Resolusi DK PBB penting karena mengikat secara hukum, meskipun dalam praktiknya banyak pihak memilih mengabaikan permintaan DK PBB untuk bertindak. Adapun resolusi-resolusi Majelis Umum PBB tidak mengikat secara hukum, meskipun resolusi-resolusi tersebut merupakan barometer penting bagi opini dunia.
Otoritas Kesehatan Gaza menyatakan bahwa hampir 20.000 warga Palestina di wilayah itu tewas akibat serangan Israel sejak 7 Oktober. Menurut perkiraan PBB, terdapat ribuan warga Palestina yang masih terkubur di bawah reruntuhan di Jalur Gaza.
Dalam serangannya ke Israel selatan pada hari yang sama, Hamas disebut menewaskan sekitar 1.200 orang dan menyandera sekitar 240 orang - 105 di antaranya telah dibebaskan di bawah kesepakatan gencatan senjata.
Dukungan Tak Tergoyahkan bagi Solusi 2 Negara
Dalam pertemuan DK PBB Selasa pagi, utusan PBB untuk Timur Tengah Tor Wennesland mengatakan respons kemanusiaan di ambang batas dan respons Israel jauh dari apa yang diperlukan untuk mengatasi bencana kemanusiaan di lapangan.
Sementara itu, Wakil Duta Besar Uni Emirat Arab Mohamed Abushahab menekankan kepada DK PBB, "Warga Gaza mengalami tingkat kelaparan dan kehausan yang belum pernah terjadi sebelumnya, sementara dokter kekurangan pasokan medis yang paling dasar untuk merawat yang terluka dan meningkatnya ancaman infeksi."
Dia mengatakan resolusi terbaru bertujuan memenuhi kebutuhan mereka dan bahwa Israel harus berhenti memblokir masuknya bantuan, kargo komersial, dan pekerja bantuan.
Rancangan resolusi yang diedarkan Selasa pagi oleh Uni Emirat Arab mengungkapkan keprihatinan mendalam atas situasi kemanusiaan yang mengerikan dan memburuk dengan cepat di Jalur Gaza serta dampak buruknya terhadap warga sipil.
Melalui rancangan resolusi tersebut diakui bahwa warga sipil di Gaza tidak memiliki akses terhadap makanan, air, sanitasi, listrik, telekomunikasi, dan layanan medis yang memadai yang penting untuk kelangsungan hidup mereka.
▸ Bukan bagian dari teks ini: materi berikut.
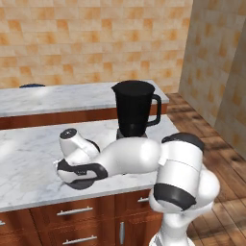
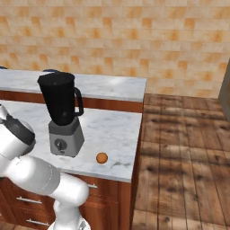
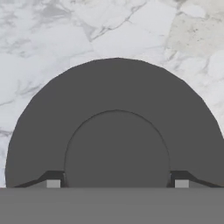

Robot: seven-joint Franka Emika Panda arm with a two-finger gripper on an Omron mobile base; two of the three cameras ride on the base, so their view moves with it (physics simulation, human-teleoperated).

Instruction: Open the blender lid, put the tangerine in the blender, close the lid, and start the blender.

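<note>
The blender lid [image 3: 116, 87], a flat dark grey disc with a raised centre, lies on the marble counter near its front edge. My gripper [image 3: 117, 181] is straight above it, one fingertip [image 3: 53, 183] against each side of the raised centre. In the left base view the hand [image 1: 77, 170] sits low over the lid [image 1: 82, 185]. The blender [image 1: 133, 110] stands behind the arm with its black jar open at the top, on its grey base [image 2: 65, 139]. The tangerine [image 2: 102, 157] rests on the counter, to the right of the blender base.
The marble counter [image 1: 29, 158] has drawers below it. A second counter [image 1: 57, 98] runs along the tiled wall behind. The counter's right end [image 2: 134, 148] drops to a wooden floor.
</note>
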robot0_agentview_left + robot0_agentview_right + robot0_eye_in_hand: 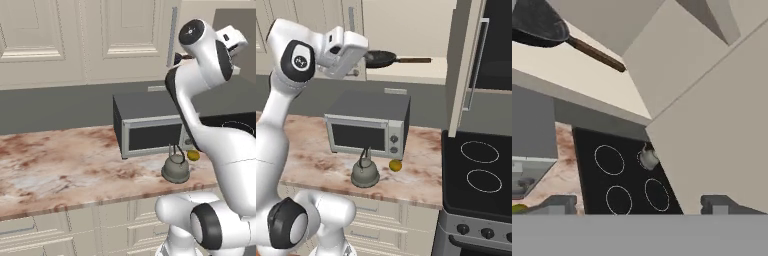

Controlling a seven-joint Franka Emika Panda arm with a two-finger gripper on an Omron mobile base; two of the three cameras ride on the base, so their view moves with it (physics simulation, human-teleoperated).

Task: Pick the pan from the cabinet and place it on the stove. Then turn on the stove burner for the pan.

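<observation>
you've got the shallow round black frying pan with the straight brownish handle (381, 58) sitting on the beige shelf of the tall cream wall cupboard (421, 70), above the grey box-shaped microwave (367, 124) and a little to its stove side, its handle pointing toward the open cupboard door. your two-finger gripper (639, 204) is raised to shelf height just beside the pan; in the hand view its dark tips stand far apart with nothing between them, so it is wide open and empty, and the pan lies off to the upper left of that view rather than between the tips. the flat glossy black glass cooktop with thin white rings (481, 170) waits below the open door, beside the microwave. my worry is this: the hand is not lined up with the pan, so closing now would likely grab air, and a sideways reach could nudge the pan deeper onto the shelf or tip it off the edge onto the microwave. the open door could also catch the pan's long handle on the way down. no brand, label or writing is readable anywhere.
</observation>
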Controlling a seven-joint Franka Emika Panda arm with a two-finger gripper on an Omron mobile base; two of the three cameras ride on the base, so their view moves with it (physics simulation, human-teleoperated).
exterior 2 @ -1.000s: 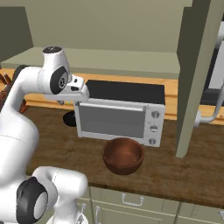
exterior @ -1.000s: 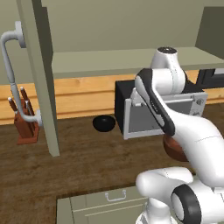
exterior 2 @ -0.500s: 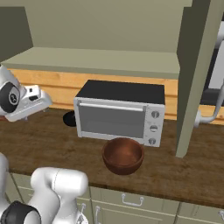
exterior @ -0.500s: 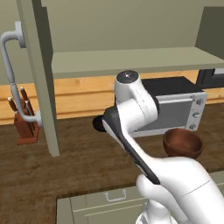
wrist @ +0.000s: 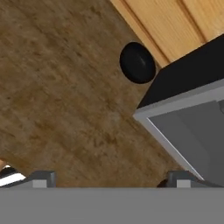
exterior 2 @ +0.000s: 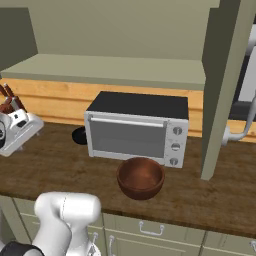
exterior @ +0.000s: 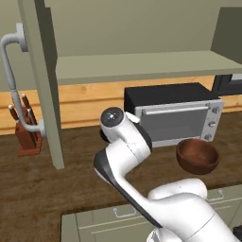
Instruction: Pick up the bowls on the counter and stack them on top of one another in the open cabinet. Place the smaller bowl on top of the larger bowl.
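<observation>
The small black bowl (exterior 2: 79, 135) rests on the counter (exterior 2: 60, 165) by the orange back panel, just left of the toaster oven. In the hand view the black bowl (wrist: 137, 62) lies ahead of my gripper (wrist: 112, 180), well apart from it. The fingertips (wrist: 42, 178) stand wide apart with nothing between them, so the gripper is open. My hand (exterior 2: 21, 131) hovers over the counter left of the black bowl. The reddish-brown bowl (exterior 2: 141, 176) sits upright in front of the oven and shows again as the brown bowl (exterior: 197, 156). The open cabinet's shelf (exterior: 142, 64) is bare.
A silver and black toaster oven (exterior 2: 137, 127) stands between the two bowls, under the shelf. The cabinet door (exterior: 40, 80) with its grey handle (exterior: 10, 66) hangs open at left. A knife block (exterior: 28, 137) stands by the back panel. Drawer fronts (exterior 2: 150, 230) run below the counter edge.
My arm has swung from in front of the toaster oven out to the left and lower over the counter. Both bowls have stayed in place.
</observation>
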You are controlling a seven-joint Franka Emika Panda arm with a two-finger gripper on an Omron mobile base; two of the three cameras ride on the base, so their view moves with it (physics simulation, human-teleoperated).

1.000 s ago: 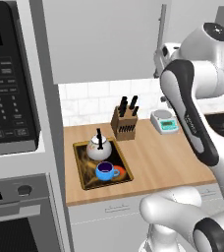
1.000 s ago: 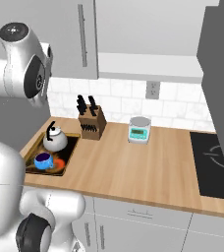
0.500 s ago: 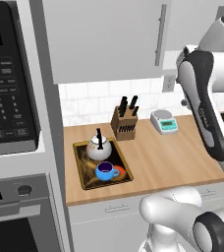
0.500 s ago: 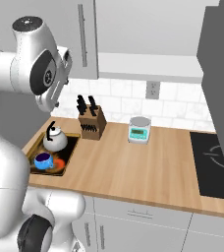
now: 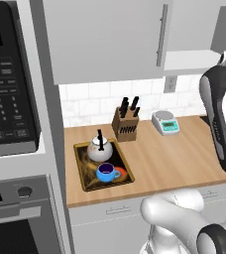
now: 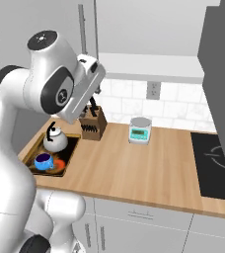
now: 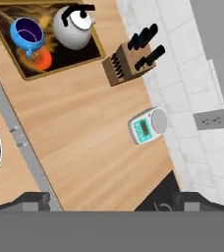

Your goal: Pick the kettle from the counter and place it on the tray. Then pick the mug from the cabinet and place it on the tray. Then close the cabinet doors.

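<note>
The arm has swung further right and higher since a second ago. The cabinet doors (image 5: 105, 37) now stand closed above the counter (image 5: 159, 158). The tray (image 5: 84, 174) lies at the counter's left end, carrying the kettle (image 5: 100, 148) and, just in front of it, the mug (image 5: 106, 172). A knife block (image 5: 126, 124) and a small scale (image 5: 165, 122) sit near the backsplash. Whether the gripper is open or closed cannot be told; nothing shows in it.
</note>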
Dan hal ini menegaskan kembali keprihatinan yang kuat dari DK PBB atas dampak yang tidak proporsional dari konflik terhadap kehidupan dan kesejahteraan anak-anak, perempuan dan warga sipil lainnya yang berada dalam situasi rentan.
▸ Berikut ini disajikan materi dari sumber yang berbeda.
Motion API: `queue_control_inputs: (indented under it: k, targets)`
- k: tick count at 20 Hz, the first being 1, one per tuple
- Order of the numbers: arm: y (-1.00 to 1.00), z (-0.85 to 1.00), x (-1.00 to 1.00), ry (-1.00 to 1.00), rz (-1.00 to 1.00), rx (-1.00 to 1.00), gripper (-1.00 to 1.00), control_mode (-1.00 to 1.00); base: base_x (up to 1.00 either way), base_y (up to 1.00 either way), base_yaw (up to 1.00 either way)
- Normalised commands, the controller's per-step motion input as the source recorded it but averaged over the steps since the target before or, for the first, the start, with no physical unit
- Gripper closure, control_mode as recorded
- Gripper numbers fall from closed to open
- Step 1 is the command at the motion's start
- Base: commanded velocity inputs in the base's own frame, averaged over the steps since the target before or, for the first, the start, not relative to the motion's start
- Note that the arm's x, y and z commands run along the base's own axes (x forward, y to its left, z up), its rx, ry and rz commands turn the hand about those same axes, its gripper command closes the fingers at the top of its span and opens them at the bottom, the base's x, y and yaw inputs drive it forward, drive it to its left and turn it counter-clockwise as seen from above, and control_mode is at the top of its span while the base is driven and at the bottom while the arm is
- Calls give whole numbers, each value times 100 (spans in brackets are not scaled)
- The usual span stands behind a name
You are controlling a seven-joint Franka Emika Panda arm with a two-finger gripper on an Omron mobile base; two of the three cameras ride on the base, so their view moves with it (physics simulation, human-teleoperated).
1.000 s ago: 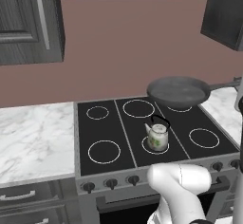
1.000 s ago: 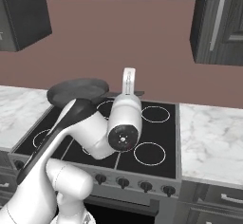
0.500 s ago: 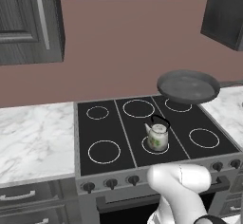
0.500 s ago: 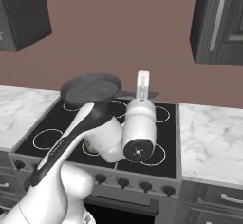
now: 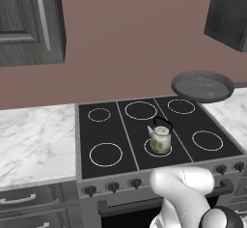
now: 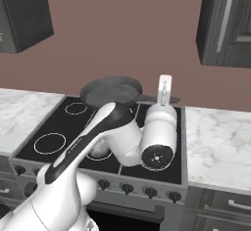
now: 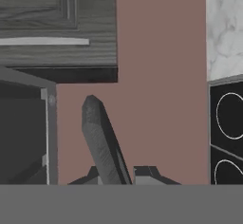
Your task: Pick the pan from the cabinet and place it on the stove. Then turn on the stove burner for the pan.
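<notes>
The claw (image 7: 118, 173) is closed tight on the thin straight handle of the pan (image 5: 202, 85), its 2 dark finger tips (image 7: 144, 172) pinching the handle at the bottom of the hand view, where the pan itself shows edge-on as a slanted dark grey slab. From the left base view the pan hangs level in the air above the back-right corner of the stove (image 5: 130, 140), clear of the glass, its rim reaching out over the edge of the marble counter (image 5: 231, 111) on the right. Below and in front of it lies the front-right stove burner (image 5: 207, 140), a bare white ring. A small white floral kettle (image 5: 160, 137) stands on the front-centre ring, apart from the pan. In the right base view the white arm (image 6: 117, 132) bends across the cooktop. The cabinet (image 7: 57, 28) with its long silver bar handle is shut, and beside it in the hand view another cabinet stands open
</notes>
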Motion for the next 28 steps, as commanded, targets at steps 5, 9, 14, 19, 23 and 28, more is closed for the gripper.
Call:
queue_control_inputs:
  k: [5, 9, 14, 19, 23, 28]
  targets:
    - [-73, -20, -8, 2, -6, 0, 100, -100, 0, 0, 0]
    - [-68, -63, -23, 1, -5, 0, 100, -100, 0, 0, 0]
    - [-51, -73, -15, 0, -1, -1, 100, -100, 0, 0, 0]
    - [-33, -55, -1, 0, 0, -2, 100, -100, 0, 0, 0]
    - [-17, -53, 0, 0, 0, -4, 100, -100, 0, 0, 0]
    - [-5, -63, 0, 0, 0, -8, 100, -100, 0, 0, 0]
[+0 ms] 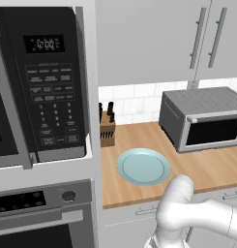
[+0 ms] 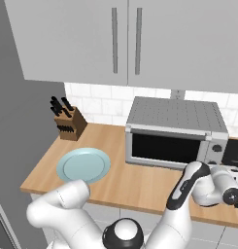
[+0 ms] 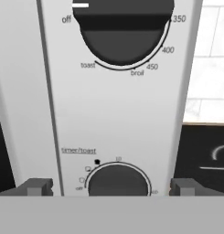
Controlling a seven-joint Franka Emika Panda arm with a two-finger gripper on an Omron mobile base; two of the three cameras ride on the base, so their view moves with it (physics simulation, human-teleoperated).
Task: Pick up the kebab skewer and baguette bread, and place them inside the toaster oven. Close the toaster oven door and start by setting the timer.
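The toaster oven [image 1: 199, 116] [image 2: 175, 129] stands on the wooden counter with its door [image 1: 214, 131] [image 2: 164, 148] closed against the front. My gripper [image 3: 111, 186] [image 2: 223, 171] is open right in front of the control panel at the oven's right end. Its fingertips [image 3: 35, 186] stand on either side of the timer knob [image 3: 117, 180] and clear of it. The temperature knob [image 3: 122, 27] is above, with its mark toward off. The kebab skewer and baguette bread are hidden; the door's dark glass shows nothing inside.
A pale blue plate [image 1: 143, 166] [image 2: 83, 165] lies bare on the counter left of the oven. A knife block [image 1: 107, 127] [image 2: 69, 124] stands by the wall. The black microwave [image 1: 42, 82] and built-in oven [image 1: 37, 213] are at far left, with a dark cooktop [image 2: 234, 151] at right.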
Resolusi yang diusulkan juga menuntut pihak-pihak yang berkonflik – Israel dan Hamas, yang tidak disebutkan namanya – memfasilitasi pengiriman bantuan melalui darat, laut dan udara di seluruh Jalur Gaza, termasuk melalui perbatasan di Karem Shalom. Resolusi ini menyerukan PBB untuk membentuk mekanisme untuk memantau pengiriman bantuan.
Rancangan resolusi terbaru menuntut pula pembebasan segera dan tanpa syarat semua sandera dan kepatuhan terhadap hukum kemanusiaan internasional, yang mengharuskan perlindungan terhadap warga sipil dan rumah, sekolah, rumah sakit dan infrastruktur lainnya yang penting untuk kelangsungan hidup mereka.
Dalam rancangan resolusi terbaru ditegaskan kembali komitmen tak tergoyahkan DK PBB terhadap visi solusi dua negara di mana dua negara demokratis, Israel dan Palestina, hidup berdampingan secara damai dalam batas-batas yang aman dan diakui dan dalam hal ini menekankan pentingnya menyatukan Jalur Gaza dengan Tepi Barat di bawah Otoritas Palestina.